→ **TASK STATEMENT**:
Every line of the data below is to be given again as it appears, with the images removed.

→ **DATA BLOCK**:
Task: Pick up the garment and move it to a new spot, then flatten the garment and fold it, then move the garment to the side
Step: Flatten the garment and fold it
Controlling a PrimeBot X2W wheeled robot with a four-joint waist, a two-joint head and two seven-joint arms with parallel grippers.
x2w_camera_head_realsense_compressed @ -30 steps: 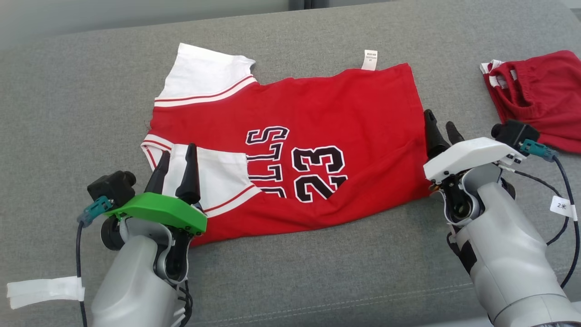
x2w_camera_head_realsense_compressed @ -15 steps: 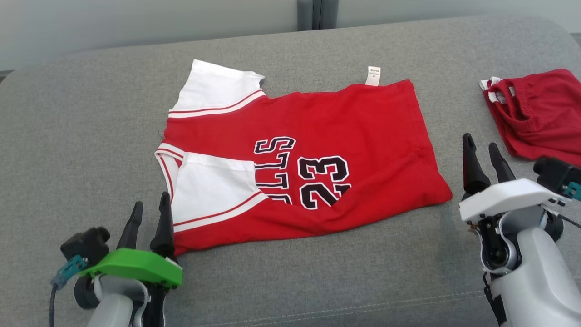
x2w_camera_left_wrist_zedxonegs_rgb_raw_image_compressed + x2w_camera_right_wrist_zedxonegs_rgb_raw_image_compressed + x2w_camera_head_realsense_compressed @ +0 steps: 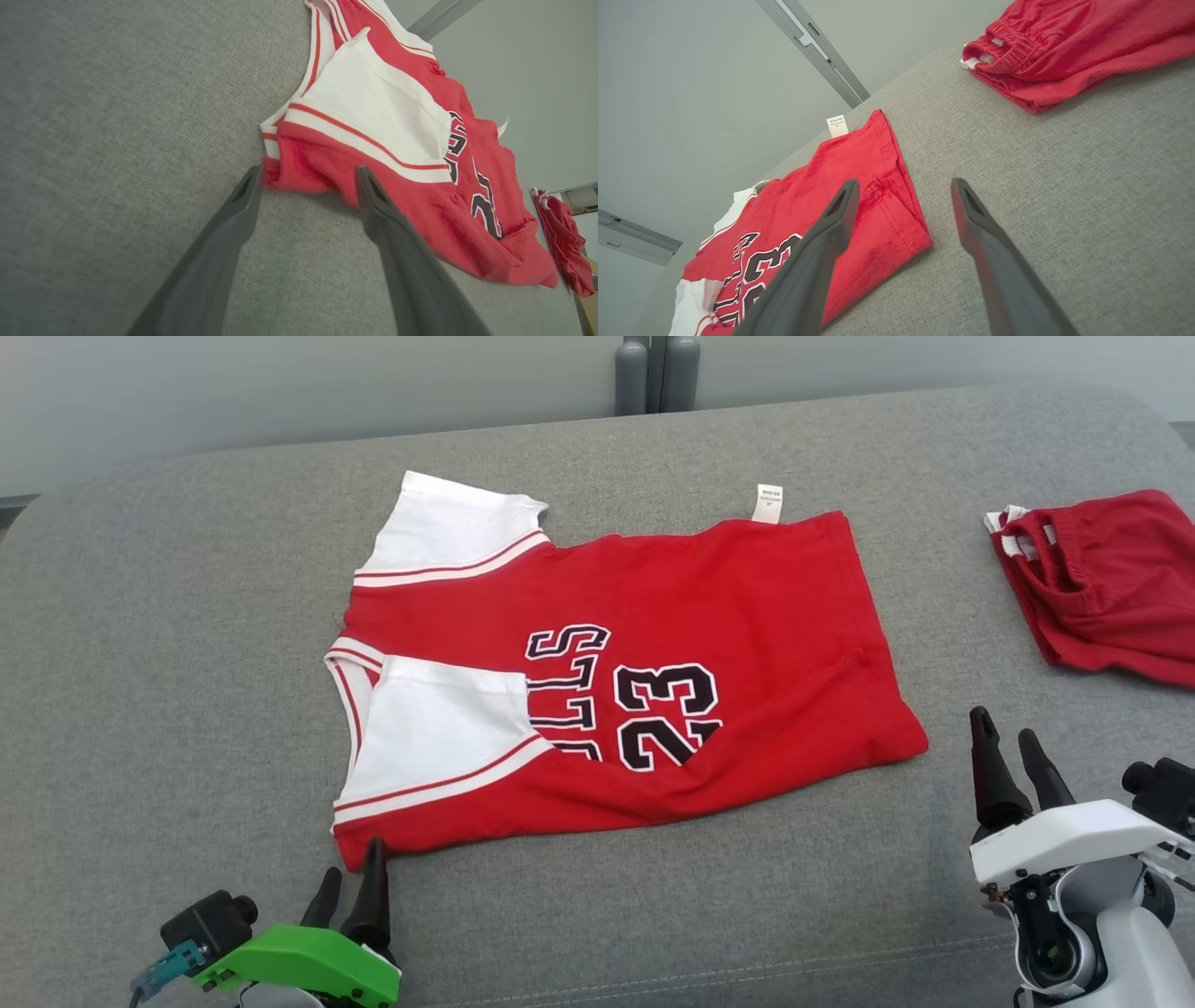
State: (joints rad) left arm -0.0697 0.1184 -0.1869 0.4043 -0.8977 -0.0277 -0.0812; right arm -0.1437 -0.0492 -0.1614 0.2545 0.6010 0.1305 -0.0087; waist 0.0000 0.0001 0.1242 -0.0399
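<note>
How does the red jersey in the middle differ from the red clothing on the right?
The jersey has white sleeves and a printed 23; the red shorts are almost plain red. The jersey lies spread out, one sleeve folded over its front; the red shorts sit in a smaller bundle. Both are red, on the grey cushion.

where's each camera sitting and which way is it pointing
Head view: on the head, facing forward and down at the red jersey on the grey cushion; left tool lower left, right tool lower right.
Left wrist view: on the left wrist, along its fingers at the jersey corner by the white sleeve.
Right wrist view: on the right wrist, along its fingers toward the jersey's hem corner.
Shared: both wrist views catch the red shorts.
</note>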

→ **RESULT FOR THIS EXERCISE**:
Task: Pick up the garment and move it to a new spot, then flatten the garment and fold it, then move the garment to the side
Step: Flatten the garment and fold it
Controlling a PrimeBot X2W wheeled robot with a four-joint waist, a two-joint head and two seven-joint arms with parallel grippers.
x2w_camera_head_realsense_compressed @ -30 steps: 
x2w_camera_head_realsense_compressed @ -15 steps: 
x2w_camera_left_wrist_zedxonegs_rgb_raw_image_compressed + x2w_camera_right_wrist_zedxonegs_rgb_raw_image_compressed + x2w_camera_head_realsense_compressed @ +0 steps: 
State: (joints rad) left arm -0.0697 0.1184 -0.1869 0.4043 -0.8977 -0.0277 -0.0812; right arm -0.1437 -0.0492 -0.1614 0.2545 0.6010 0.1305 -0.0087; waist 0.0000 0.0001 0.1242 -0.0399
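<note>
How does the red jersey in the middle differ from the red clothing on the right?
The jersey has white sleeves and a printed 23; the red shorts are almost plain red. The jersey lies spread out, one sleeve folded over its front; the red shorts sit in a smaller bundle. Both are red, on the grey cushion.

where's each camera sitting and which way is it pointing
Head view: on the head, facing forward and down at the red jersey on the grey cushion; left tool lower left, right tool lower right.
Left wrist view: on the left wrist, along its fingers at the jersey corner by the white sleeve.
Right wrist view: on the right wrist, along its fingers toward the jersey's hem corner.
Shared: both wrist views catch the red shorts.
</note>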

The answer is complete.